I have made some boxplots showing different gene markers and the gene counts, comparing the two tissues. When looking at the significantly affected genes in the plot, often the boxes is not that far apart as you would expect. Thereafter, when looking into the counts data, I got a bit surprised.
Examples:
Gene1:
Counts tissue 1: 342, 263, 486
Counts tissue 2: 347, 323, 543
p-adj: 0.006
Gene2:
Counts tissue 1: 19005, 14575, 24455
Counts tissue 2: 8840, 25618, 24298
p-adj: 0.019
Gene3:
Counts tissue 1: 10100, 8286, 14597
Counts tissue 2: 7334, 6179, 14408
p-adj: 4.2e-05
How does these count values and their p-values make sense?
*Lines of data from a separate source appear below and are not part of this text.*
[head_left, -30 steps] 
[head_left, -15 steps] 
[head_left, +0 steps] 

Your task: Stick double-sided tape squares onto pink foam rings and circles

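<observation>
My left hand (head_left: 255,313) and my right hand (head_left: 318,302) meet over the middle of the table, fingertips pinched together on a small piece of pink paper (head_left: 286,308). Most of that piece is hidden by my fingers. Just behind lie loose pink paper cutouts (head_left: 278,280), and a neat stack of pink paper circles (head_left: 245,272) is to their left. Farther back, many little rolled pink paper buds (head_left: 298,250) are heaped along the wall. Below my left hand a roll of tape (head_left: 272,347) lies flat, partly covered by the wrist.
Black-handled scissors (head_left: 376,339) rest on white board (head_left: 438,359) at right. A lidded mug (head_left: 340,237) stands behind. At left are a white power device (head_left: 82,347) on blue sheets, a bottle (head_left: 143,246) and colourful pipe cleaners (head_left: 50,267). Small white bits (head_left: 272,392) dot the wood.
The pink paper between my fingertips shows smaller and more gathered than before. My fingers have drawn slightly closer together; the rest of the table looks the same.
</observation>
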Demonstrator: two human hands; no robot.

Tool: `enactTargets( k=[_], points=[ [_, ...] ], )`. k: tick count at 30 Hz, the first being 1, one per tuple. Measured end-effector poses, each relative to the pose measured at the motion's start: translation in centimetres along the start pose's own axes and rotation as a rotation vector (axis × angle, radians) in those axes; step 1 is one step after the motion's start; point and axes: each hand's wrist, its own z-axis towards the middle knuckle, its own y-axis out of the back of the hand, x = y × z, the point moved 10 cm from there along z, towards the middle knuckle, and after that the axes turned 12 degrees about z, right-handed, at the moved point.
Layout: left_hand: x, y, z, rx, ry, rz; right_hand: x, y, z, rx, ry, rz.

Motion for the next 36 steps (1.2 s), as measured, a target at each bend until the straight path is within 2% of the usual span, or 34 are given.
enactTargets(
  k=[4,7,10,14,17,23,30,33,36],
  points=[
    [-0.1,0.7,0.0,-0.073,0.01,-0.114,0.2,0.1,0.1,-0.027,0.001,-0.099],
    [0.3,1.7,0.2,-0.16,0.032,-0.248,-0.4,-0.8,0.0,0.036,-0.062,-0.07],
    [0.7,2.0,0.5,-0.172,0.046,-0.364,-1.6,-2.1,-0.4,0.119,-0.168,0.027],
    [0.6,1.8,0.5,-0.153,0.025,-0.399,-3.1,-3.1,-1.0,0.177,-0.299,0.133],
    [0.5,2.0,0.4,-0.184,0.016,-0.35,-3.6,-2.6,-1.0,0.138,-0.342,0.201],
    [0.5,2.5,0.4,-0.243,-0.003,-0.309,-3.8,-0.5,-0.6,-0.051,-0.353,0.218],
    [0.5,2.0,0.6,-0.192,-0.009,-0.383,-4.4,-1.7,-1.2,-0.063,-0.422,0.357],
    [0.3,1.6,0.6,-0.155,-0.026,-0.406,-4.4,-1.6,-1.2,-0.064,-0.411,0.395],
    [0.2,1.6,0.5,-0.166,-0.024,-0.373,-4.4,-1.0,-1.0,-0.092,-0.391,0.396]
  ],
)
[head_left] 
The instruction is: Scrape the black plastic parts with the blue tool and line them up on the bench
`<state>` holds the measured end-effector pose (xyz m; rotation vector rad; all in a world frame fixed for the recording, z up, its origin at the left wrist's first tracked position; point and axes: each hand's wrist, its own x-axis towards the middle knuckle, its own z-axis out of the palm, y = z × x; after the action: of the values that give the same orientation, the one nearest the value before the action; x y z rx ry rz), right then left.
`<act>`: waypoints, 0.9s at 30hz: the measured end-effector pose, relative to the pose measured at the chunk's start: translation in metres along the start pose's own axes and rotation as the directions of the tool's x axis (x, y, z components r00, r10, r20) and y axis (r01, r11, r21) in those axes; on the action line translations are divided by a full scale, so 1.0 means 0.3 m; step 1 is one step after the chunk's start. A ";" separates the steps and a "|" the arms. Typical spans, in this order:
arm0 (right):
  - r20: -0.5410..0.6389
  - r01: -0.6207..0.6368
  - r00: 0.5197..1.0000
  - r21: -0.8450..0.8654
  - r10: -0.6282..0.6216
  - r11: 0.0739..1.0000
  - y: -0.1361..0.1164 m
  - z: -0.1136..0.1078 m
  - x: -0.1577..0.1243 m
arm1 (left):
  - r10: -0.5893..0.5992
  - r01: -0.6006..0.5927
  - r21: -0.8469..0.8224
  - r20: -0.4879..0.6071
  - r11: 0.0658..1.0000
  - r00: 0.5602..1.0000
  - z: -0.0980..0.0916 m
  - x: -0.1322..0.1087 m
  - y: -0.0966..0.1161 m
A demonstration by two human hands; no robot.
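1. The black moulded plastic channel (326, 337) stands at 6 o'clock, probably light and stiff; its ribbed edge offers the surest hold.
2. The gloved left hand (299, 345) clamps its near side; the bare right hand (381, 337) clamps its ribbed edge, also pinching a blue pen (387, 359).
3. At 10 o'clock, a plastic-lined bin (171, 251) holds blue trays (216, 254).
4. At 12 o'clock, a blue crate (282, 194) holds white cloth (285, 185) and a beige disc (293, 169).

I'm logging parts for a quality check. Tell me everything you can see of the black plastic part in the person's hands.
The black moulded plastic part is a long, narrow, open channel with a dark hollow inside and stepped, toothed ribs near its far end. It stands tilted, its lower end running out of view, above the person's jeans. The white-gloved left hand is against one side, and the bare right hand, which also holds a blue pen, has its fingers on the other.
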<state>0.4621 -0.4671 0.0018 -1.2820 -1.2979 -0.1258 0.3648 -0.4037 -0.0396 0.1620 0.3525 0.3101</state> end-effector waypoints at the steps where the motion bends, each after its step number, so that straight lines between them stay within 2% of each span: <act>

I do not understand why they are significant when the mean values are so close.
This does not look like normalized counts but raw counts. Consider using
counts(dds, normalized = TRUE)
or the output ofnormTransform()
orvst/rlog()
. Generally, MA-plots and volcanos are a good start for diagnosis how the DE profile is across the entire dataset, this in combination with plotPCA() is routine diagnosis.